Baby Island Heights is a small unincorporated community in Island County, Washington, United States. It is named after a small island offshore of the community commonly known as Baby Island.  Most of the community is medium- to high-bank waterfront as it stretches along the shoreline of the Saratoga Passage.

History 

Before the community of Baby Island Heights was platted, the waterfront along the community was a well-known fishing hotspot for salmon.  This attracted several well-known early-20th-century Seattle businessmen to the area, including Virgil Bogue, Eddie Bauer, and Thomas Moore, all of whom built cabins in the present-day community.

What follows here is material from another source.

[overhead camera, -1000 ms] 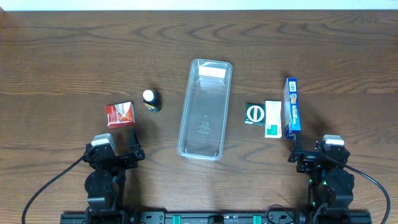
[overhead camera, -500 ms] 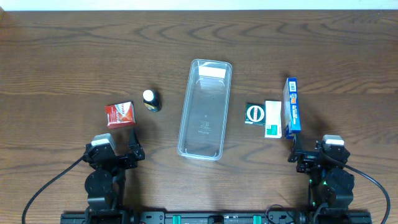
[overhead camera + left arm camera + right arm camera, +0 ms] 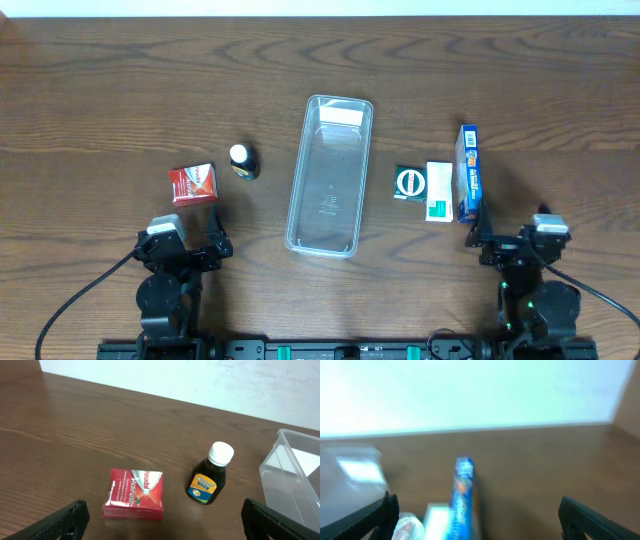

In 1924 the Baby Island (fishing) Resort opened and attracted people to the community for more than 30 years.  During the summer of 1936 the Civil Service Corps hacked a road through the forest to the community greatly improving automobile access to Langley, WA.  It wasn't until 1946, when public electricity was finally brought into the area, that growth started to take place.  Many of the present-day homes in the community were built between the late 1940s and the early 1970s.
http://www.oldcamano.net/babyisland.html

Present day 

Baby Island Heights is currently home to about 200 residents, almost half of which are seasonal.  Most of the communities homes are fairly old, but many new homes have been constructed during the last decade.  Community access to the waterfront is provided to residents by the Baby Island Beach Club, a not for profit corporation.  Potable water hookups are limited and provided by the community owned Baby Island Heights Water Corporation, a not for profit corporation.  All homes in the community are served by private septic systems. Access to the community is provided by Saratoga Road to the east and East Harbor Road to the south.